One of the most promising advances to come out of the intersection of HPC and life sciences is personalized medicine. A new video from Intel highlights the current state of personalized medicine and identifies some of the main technical barriers that still constrain its adoption.
As put forth by Christopher Gough lead solutions architect in the Intel Health & Life Sciences Group in a recent blog post, “the goal of personalized medicine is to shift from a population-based treatment approach (i.e. all people with the same type of cancer are treated in the same way) to an approach where the care pathway with the best possible prognosis is selected based on attributes specific to a patient, including their genomic profile.
“After a patient’s genome is sequenced, it is reconstructed from the read information, compared against a reference genome, and the variants are mapped; this determines what’s different about the patient as an individual or how their tumor genome differs from their normal DNA. This process is often called downstream analytics (because it is downstream from the sequencing process).”

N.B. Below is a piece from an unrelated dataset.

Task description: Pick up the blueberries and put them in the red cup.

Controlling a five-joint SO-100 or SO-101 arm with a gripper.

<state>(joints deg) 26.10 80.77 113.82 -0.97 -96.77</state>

Although the cost of sequencing has fallen dramatically over the last decade to enable the long-anticipated $1,000 mark, the cost of interpreting genomic data will become the limiting factor. This requires sophisticated analytics software to identify relevant genotypes and analytics algorithms to guide physicians in choosing the right therapies based on the patient’s specific profile. As Gough observes, the cost of delivering personalized medicine in a clinical setting “to the masses” is still quite high.
Gough identifies the following technical barriers:
- Software Optimization/Performance: While the industry is doing genomics analytics on x86 architecture, much of the software has not been optimized to take advantage of parallelization and instruction enhancements inherent with this platform
- Storing Large Data Repositories: As you might imagine, genomic data is large, and with each new generation of sequencers, the amount of data captured increases significantly. Intel is working with the industry to apply the Lustre (highly redundant/highly scalable) file system in this domain
- Moving Vast Repositories of Data: Although (relatively) new technologies like Hadoop help the situation by “moving compute to the data”, sometimes you can’t get around the need to move a large amount of data from point A to point B. As it turns out, FTP isn’t the most optimal way to move data when you are talking Terabytes
When it comes to saving lives, every second counts. In the case of one pediatric oncology center, adopting Intel technology reduced their genomics analysis time from seven days to four hours. This means that patients can be sequenced multiple times during the course of treatment enabling clinicians to detect signs of drug resistance and offer tailored treatment.
Another team of researchers working to develop new drug treatments, provisioned a cloud cluster of 169,600 Intel Xeon cores, screening ten million compounds in just eleven hours, resulting in three promising target compounds. This represents 39 years of science and would have cost $44 million if a traditional infrastructure had to be purchased and operated.